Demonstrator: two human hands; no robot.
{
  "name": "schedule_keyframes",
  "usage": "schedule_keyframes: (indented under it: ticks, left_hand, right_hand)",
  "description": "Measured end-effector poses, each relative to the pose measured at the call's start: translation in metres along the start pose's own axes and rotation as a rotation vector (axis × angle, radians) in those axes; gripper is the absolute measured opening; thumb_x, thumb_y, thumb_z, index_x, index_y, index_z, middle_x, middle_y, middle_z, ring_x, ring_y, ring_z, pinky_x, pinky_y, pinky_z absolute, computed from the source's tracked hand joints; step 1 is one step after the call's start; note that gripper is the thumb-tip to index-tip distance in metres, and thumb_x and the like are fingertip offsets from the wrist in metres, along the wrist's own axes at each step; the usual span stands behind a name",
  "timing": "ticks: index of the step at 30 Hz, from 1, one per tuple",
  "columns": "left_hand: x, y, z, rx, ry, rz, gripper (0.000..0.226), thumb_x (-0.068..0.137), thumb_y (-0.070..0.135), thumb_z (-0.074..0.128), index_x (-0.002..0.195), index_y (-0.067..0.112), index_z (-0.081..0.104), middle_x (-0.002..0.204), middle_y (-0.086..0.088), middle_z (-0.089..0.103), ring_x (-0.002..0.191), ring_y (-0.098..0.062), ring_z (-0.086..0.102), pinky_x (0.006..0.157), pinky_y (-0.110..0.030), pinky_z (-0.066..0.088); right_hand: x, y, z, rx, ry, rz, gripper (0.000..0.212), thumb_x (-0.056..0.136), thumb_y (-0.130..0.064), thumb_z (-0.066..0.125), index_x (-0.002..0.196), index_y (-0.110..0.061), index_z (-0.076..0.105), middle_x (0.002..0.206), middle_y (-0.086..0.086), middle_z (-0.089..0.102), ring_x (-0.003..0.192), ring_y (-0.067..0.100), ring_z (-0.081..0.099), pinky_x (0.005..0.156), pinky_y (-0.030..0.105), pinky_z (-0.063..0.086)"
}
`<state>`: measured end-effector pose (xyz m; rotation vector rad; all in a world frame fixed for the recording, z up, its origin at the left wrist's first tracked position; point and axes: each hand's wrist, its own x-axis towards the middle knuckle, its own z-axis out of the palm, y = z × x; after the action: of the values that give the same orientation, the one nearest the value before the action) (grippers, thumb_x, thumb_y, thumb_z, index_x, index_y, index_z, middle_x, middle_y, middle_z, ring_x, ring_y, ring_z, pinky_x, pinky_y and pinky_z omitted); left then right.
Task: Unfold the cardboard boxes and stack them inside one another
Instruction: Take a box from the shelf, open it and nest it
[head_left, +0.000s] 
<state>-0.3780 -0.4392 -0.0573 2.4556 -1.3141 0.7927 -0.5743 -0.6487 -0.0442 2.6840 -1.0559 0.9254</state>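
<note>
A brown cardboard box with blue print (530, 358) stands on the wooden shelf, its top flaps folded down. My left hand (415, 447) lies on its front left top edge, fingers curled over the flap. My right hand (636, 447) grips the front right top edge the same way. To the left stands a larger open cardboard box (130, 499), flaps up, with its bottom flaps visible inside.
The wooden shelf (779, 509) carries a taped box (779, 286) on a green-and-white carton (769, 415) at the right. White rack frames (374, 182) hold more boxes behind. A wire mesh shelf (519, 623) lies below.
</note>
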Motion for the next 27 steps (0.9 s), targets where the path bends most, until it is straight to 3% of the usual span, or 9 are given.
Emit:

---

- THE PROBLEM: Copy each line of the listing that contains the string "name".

- ANSWER SECTION:
  "name": "schedule_keyframes",
  "description": "Measured end-effector poses, each relative to the pose measured at the call's start: translation in metres along the start pose's own axes and rotation as a rotation vector (axis × angle, radians) in those axes; gripper is the absolute measured opening; thumb_x, thumb_y, thumb_z, index_x, index_y, index_z, middle_x, middle_y, middle_z, ring_x, ring_y, ring_z, pinky_x, pinky_y, pinky_z absolute, computed from the source's tracked hand joints; step 1 is one step after the call's start; note that gripper is the thumb-tip to index-tip distance in metres, and thumb_x and the like are fingertip offsets from the wrist in metres, along the wrist's own axes at each step; the usual span stands behind a name",

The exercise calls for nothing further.